-------- DATA EXTRACT --------

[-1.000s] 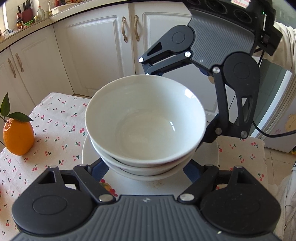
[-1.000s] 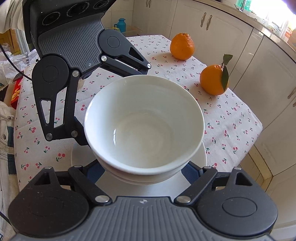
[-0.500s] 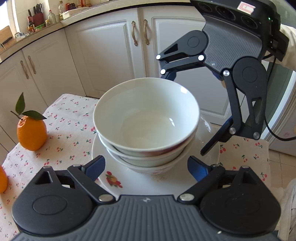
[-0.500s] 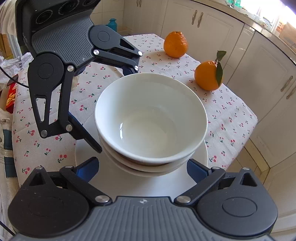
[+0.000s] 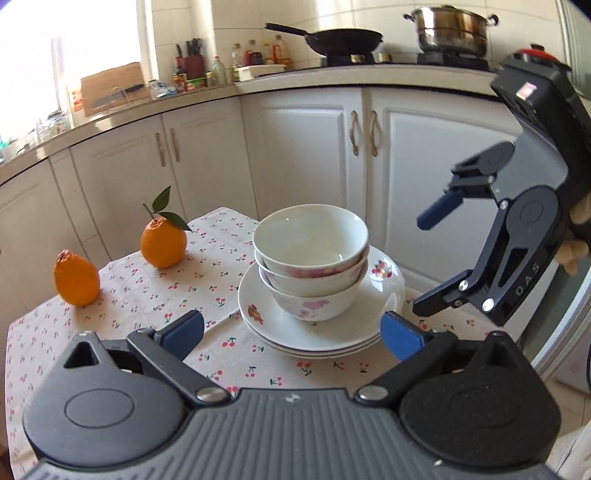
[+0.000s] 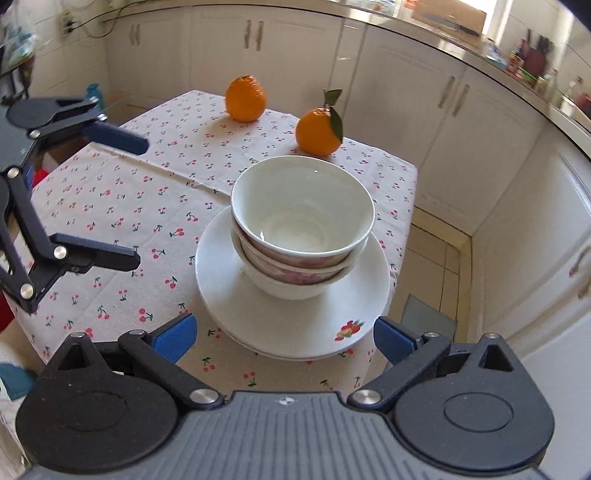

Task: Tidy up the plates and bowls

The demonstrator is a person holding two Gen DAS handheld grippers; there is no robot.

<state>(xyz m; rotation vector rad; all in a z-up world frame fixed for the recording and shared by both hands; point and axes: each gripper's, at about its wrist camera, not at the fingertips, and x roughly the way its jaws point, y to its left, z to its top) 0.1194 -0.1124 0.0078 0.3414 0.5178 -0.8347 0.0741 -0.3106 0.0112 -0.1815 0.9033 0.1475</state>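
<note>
Stacking step apparently done: nested floral bowls [image 5: 311, 258] resting on the stacked plates [image 5: 280, 332] near the cherry-print tablecloth's [image 6: 122, 206] edge, left gripper [image 5: 291, 332] and right gripper [image 6: 284, 338] both gaping, just opened, empty, clear of that stack; next, probably only a final check.

Domestic kitchen: white cabinets [image 5: 303, 147], a wok [image 5: 343, 38] and steel pot [image 5: 452, 27] on the counter at twelve o'clock.
</note>
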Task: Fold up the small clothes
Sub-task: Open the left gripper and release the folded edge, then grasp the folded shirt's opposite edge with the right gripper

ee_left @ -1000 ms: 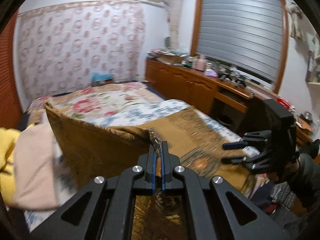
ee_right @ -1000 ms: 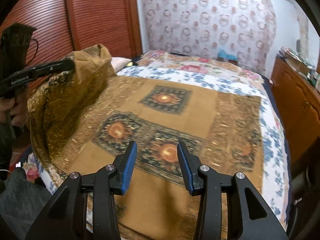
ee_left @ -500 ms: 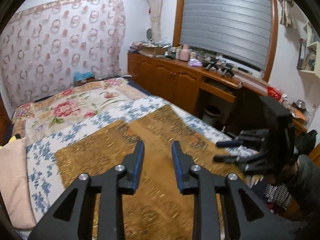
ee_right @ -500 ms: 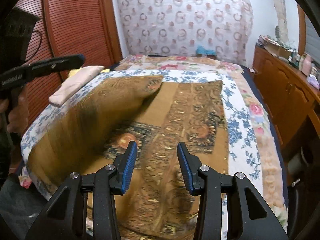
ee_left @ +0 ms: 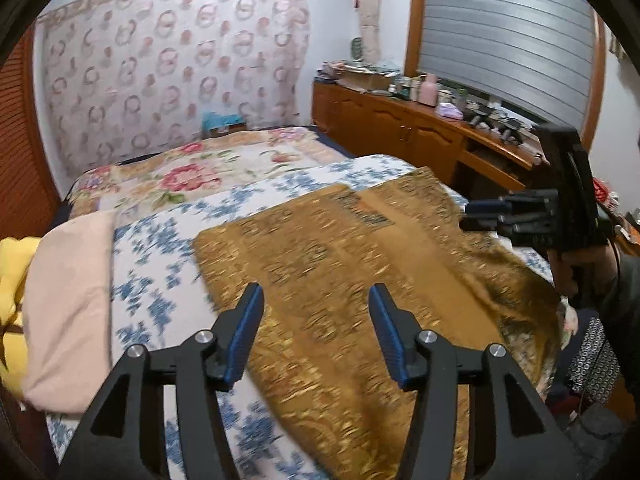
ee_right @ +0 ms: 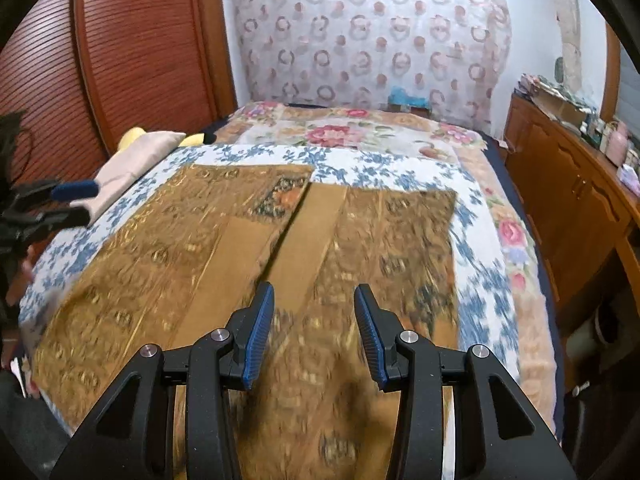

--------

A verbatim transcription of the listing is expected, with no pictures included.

◆ RESPONSE BELOW:
[-1.000s] 
[-1.000s] 
[-0.500s] 
[-0.500s] 
[+0.000s] 
[+0.000s] 

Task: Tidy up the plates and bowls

The demonstrator is a person holding two Gen DAS handheld grippers; there is no robot.

<state>(xyz m; rotation vector rad; all in a z-up world frame fixed for the recording and shared by both hands; point and axes: each gripper's, at about its wrist camera, not at the fingertips, and x roughly the way its jaws point, y to its left, z to its top) 0.1194 -0.1124 0.0078 0.3414 0.5178 -0.8347 0.0741 -0.3106 0.0112 -0.1815 0.9033 0.1475</state>
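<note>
Stacking step apparently done: nested floral bowls [image 5: 311, 258] resting on the stacked plates [image 5: 280, 332] near the cherry-print tablecloth's [image 6: 122, 206] edge, left gripper [image 5: 291, 332] and right gripper [image 6: 284, 338] both gaping, just opened, empty, clear of that stack; next, probably only a final check.

Domestic kitchen: white cabinets [image 5: 303, 147], a wok [image 5: 343, 38] and steel pot [image 5: 452, 27] on the counter at twelve o'clock.
</note>
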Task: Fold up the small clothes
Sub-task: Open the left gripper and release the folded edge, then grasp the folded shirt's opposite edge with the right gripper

ee_left @ -1000 ms: 
ee_right @ -1000 ms: 
ee_left @ -500 ms: 
ee_right @ -500 ms: 
ee_left @ +0 ms: 
ee_right @ +0 ms: 

This exercise has been answered in full.